## Exercise objective:
Find where "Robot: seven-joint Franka" appears in the records below, then return that line and every later line exactly, stopping only at the last line.

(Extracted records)

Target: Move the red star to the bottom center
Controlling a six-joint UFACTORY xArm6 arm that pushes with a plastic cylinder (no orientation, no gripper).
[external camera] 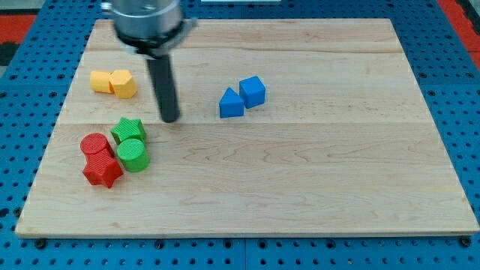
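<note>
The red star (103, 171) lies at the lower left of the wooden board (300, 172), touching a red cylinder (95, 145) just above it and a green cylinder (133, 155) to its right. My tip (170, 118) stands up and to the right of this cluster, just right of a green star (128, 130), with a small gap between them. The tip is well apart from the red star.
Two yellow blocks (113, 82) sit together at the upper left. A blue triangular block (231, 103) and a blue cube (253, 91) sit together near the middle top. The board lies on a blue pegboard.
</note>
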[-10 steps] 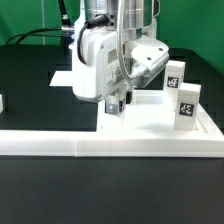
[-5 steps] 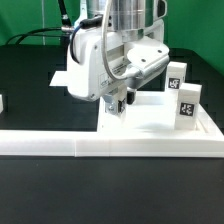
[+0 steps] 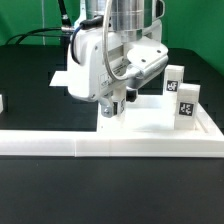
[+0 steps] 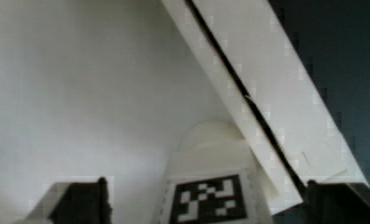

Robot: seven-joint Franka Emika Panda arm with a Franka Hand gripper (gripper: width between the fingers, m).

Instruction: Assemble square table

## Task solution:
Robot: seven-joint Franka Emika Panda arm with a Franka Hand gripper (gripper: width between the fingers, m).

Instruction: Assemble square table

The submitted answer is complete.